From design to final product, bank notes and coins can be used to explore art, media and process.

Why use currency?

You can use currency—and even its security features—to show your students that art can be both practical and beautiful. Exploring the process of producing a bank note or a coin reveals aspects of photography, drawing, painting and engraving. Today, all these forms are brought together using digital imaging technology.

Creating a coin

For decades, the first step in producing a coin was a design sketch. This would be many times bigger than the actual size of the coin.

Hand-drawn coin showing two men paddling a canoe past an island with a wind-swept pine tree.

In 1934, the Royal Canadian Mint invited artist Emanuel Hahn to submit a design for a silver dollar to commemorate King George V’s silver jubilee.
Source: drawing, Emanuel Hahn, Canada, 1934 | NCC 1963.59.15.4

Once the coin design was approved, the artist would create a carving of it out of fine-grained plaster. This carving was used to make the stamping dies that made the actual coins.

Plaster relief carving of a coin showing two men paddling a canoe past an island with a wind-swept pine tree.

The artist would carve their coin design into plaster. This model is roughly the size of the original drawing by Hahn, around 200 mm.
Source: intermediate, Emanuel Hahn, 1935 | NCC 1963.59.1

Two sides of a coin, silver, two men paddling a canoe past an island and a bearded man in a crown on the back.

Hahn’s iconic design was featured on most of our dollar coins until the loonie was introduced in 1987. Hahn’s designs are still on our dimes and quarters.
Source: 1 dollar, Canada, 1935 | NCC 1978.58.285

For your class

Play with the idea of shallow relief engravings found in coins. Choose an animal to replace the Bluenose on the dime. What animal would best represent all of Canada for this coin?

Have your students:

  • sketch the artwork using graphite pencils and paper to highlight reliefs
  • use clay or plasticine to sculpt out the relief and textures

Creating a bank note

Before digital technologies were introduced in the process, the first step in producing bank notes—just like for coins—was often to produce a highly detailed hand-drawn or painted rendering of a proposed design. Sometimes, initial design efforts were more sophisticated and included collages of different media: engravings, paintings, illustrations, machine-made patterns and printed lettering.

A test design of a bank note, green, framed with elaborate geometric patterns, image of woman in a crown.

This design for a bank note proposed by a printing firm in 1952 was created using existing engraved elements. But the Bank of Canada was looking for a more modern design and chose a different look.
Source: 1 dollar, face model, Canadian Bank Note Co., Canada, 1952 | NCC 2009.14.12

Three bank note designs, hand drawn in pencil.
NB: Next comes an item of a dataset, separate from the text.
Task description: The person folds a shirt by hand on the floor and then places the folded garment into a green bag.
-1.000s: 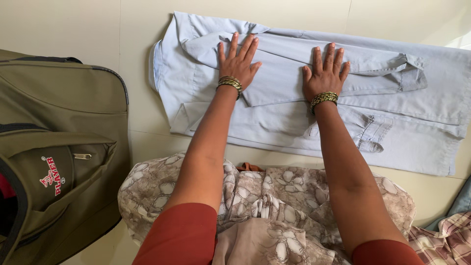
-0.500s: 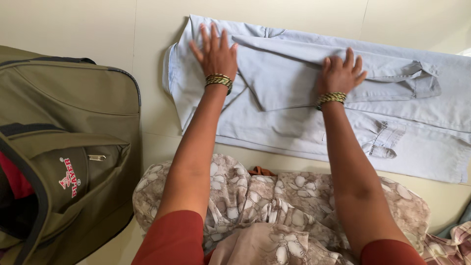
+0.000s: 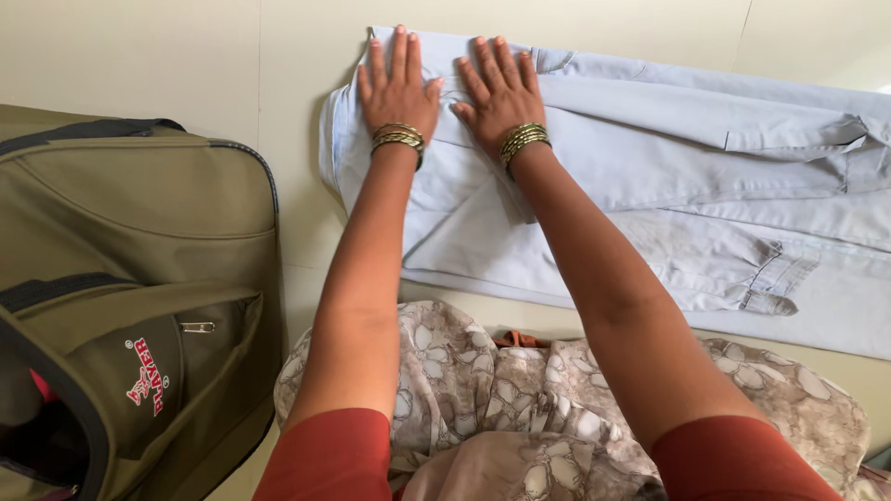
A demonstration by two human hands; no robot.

These hand-drawn proposals by artist Charles Comfort were modern and a complete break from tradition. The bottom design is quite similar to the final design of the 1954 note series.
Source: 100 dollars, face models, Charles Comfort, Canada, 1952 | NCC 2009.14.85

Bank note, pink, angular frame of geometric patterns, portrait of woman in diamond necklace.

Ultimately, the layout, frame and basic typography were adopted from Charles Comfort’s proposed designs. To get a sense of just how modern this design this was, compare it with the $1 bill design in the previous section.
Source: 100 dollars, Canada, 1954 | NCC 1973.196.8

Explore engraving

Engraving a metal plate for printing requires great skill and painstaking accuracy. Basically, the engraver draws an image onto a metal plate using sharp tools. These tools cut into the metal, producing scratches, cuts and furrows. The engraver creates shadows with cross hatching and a sense of dimensionality by engraving varying depths of ink-carrying cuts. Ink is applied to the plate, removing the excess so ink remains only in the cuts. The plate is then pressed against paper with great pressure. The image is transferred onto the paper, resulting in raised ink. This is called intaglio printing.
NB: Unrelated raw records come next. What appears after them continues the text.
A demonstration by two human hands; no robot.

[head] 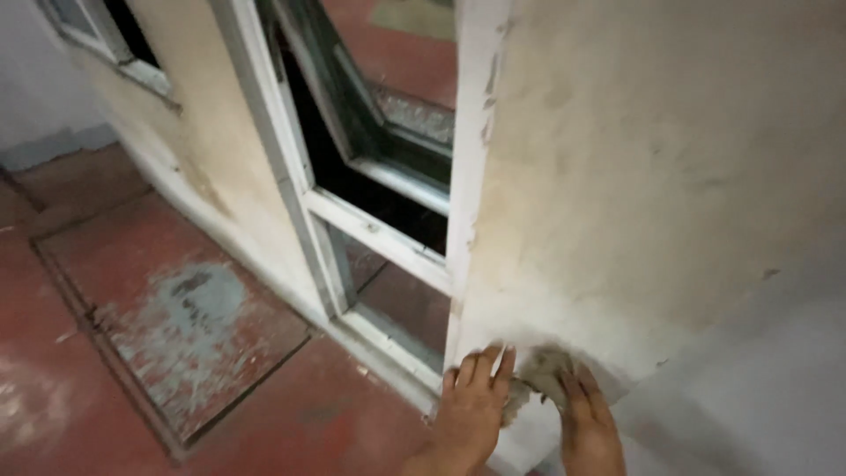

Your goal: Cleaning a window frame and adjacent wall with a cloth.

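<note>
Both my hands reach to the foot of a stained cream wall (652, 176) at the bottom of the head view. My left hand (471, 410) lies flat with fingers together against the wall's lower edge, beside the white door frame post (467, 176). My right hand (586, 423) presses a crumpled grey-beige rag (539, 370) against the wall. The rag sits between the two hands and my left fingertips touch its side. Part of the rag is hidden under my right fingers.
A white metal-framed door (352, 220) with glass panes stands open to the left of the post. The floor (176, 308) is red with worn grey patches and a dark groove. A window frame (97, 35) sits at the upper left.
</note>
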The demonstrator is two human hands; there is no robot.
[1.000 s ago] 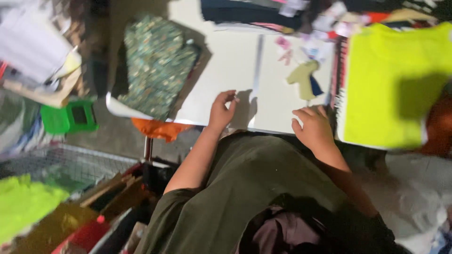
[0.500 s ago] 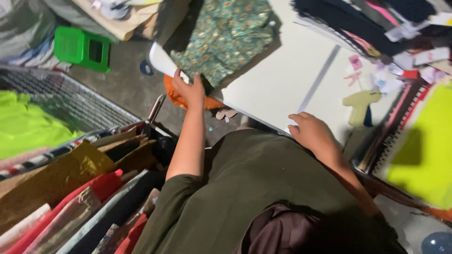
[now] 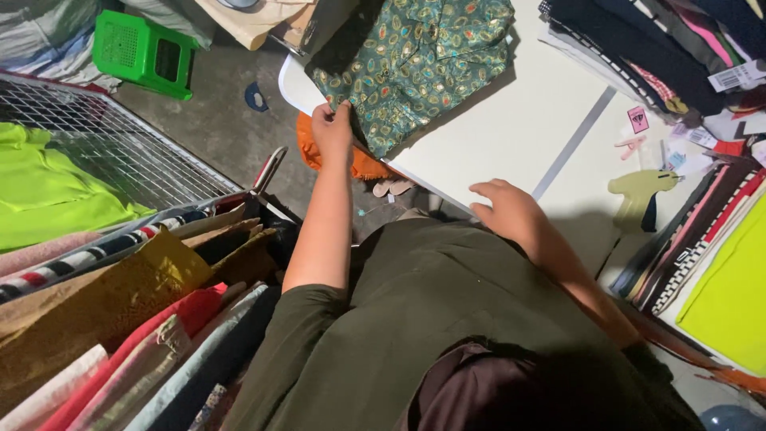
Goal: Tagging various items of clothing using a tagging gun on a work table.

Metal printing plate, mountain river scene and the final print in blue.

The hand-engraved scene on this note began as a photograph. An engraving machine created the geometric patterns (“guilloche”) and the number was yet another engraving. All were combined onto a single printing plate.
Source: 5 dollars, printing plate, Canada, 1954 | NCC 1977.90.6   5 dollars, Canada, 1954 | NCC 1967.43.1

For bank notes, engraving serves not only to reproduce photographs, paintings or illustrations, but also to create a printed piece that is extremely difficult to counterfeit. Until the middle of the 20th century, the security of a bank note depended on the extraordinary skills of the engraver. To make a fake note look believable in that era required a forger to have talents equal to or better than the engraver who made the original.

Bank note showing a farmer and animals at a trough, a military portrait, and a woman with a shield and a trident.

This counterfeit by master criminal Edwin Johnson was so good that it was considered better than the original. The designs around the numbers were originally machine-made, but Johnson was a skilled engraver and reproduced them by hand.
Source: 4 dollars, counterfeit, Dominion Bank, Canada, 1871 | NCC 1967.50.2

Watch Canadian Bank Note Company master engraver and art director Jorge Peral create a portrait of Sir John A. Macdonald in steel. Then see the results.
Source: Bank of Canada

We expect modern bank notes to have engravings on them, but only portraits and some lettering are still done that way on Canadian notes. Lithography is now the printing process of choice for bank notes for financial and security reasons. In lithography, image areas of a printing plate hold ink while blank areas are made to repel it. One key aspect of lithography is that it can create amazingly complex colour schemes that make money far harder to counterfeit. However, some parts of Canadian money are still engraved such as the portraits and some lettering. This process is called intaglio printing, and it cannot be duplicated by any other process.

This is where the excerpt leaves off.